Sans organisation structurée, les équipes doivent retrouver et reformater les
mêmes données à chaque nouvelle sollicitation.
Prouver ses engagements
RSE devient un enjeu d'accès au marché
Pour les PME et ETI,
cette multiplication des demandes transforme progressivement la RSE en sujet
commercial. Dans un appel d’offres ou un processus de référencement, être
capable de fournir rapidement un bilan carbone, une certification ou les
preuves d'une politique environnementale peut faire la différence.
Une entreprise peut
avoir engagé de nombreuses actions RSE et se retrouver en difficulté simplement
parce qu’elle n’est pas capable de les documenter rapidement. Pour Ditto, la
capacité à structurer une fois ses informations pour les réutiliser ensuite devient
donc un véritable enjeu de compétitivité.
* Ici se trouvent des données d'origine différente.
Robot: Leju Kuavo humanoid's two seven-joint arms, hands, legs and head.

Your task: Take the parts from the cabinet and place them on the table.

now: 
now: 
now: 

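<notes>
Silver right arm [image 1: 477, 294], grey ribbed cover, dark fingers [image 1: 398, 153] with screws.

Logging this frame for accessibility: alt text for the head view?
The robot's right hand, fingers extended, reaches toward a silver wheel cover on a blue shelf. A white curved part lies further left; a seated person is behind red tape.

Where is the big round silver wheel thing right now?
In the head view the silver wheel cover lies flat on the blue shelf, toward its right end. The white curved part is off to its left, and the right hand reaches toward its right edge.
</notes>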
Pierre Poirmeur, cofondateur de Ditto, explique : « Pendant longtemps, les entreprises ont regardé la RSE à travers ce qu'elles pouvaient directement maîtriser. Aujourd'hui, leur performance dépend de centaines de fournisseurs sur lesquels elles disposent parfois de très peu d'informations, et qui n'ont ni les équipes ni les outils des grands groupes qui les interrogent.
La simplification réglementaire est une bonne nouvelle, mais elle ne doit pas conduire à simplement déplacer la complexité vers les PME et ETI »
Pour les grands
donneurs d’ordre, demander ne suffit plus
Face à cette
multiplication des exigences, Ditto défend une approche fondée sur
l’accompagnement plutôt que sur l’accumulation de questionnaires. Demander
davantage de données à un fournisseur qui ne dispose ni d’équipe RSE, ni des
outils nécessaires pour les produire ne permet pas mécaniquement d’améliorer sa
performance.
L’enjeu pour les
grandes entreprises consiste donc à identifier le niveau de maturité de leurs
fournisseurs, leur expliquer les informations attendues, leur donner accès aux
ressources nécessaires pour les structurer et suivre leur progression dans le
temps.
C’est dans cette
logique que Ditto a développé une brique dédiée à l’engagement fournisseurs. La
plateforme permet aux donneurs d’ordre de solliciter leurs partenaires,
centraliser les informations de leur chaîne de valeur, mesurer leur niveau de
maturité et identifier les actions prioritaires à mener avec eux.
L’objectif : passer d’une logique dans laquelle on demande aux fournisseurs de prouver leur conformité à une logique dans laquelle on leur donne également les moyens de progresser.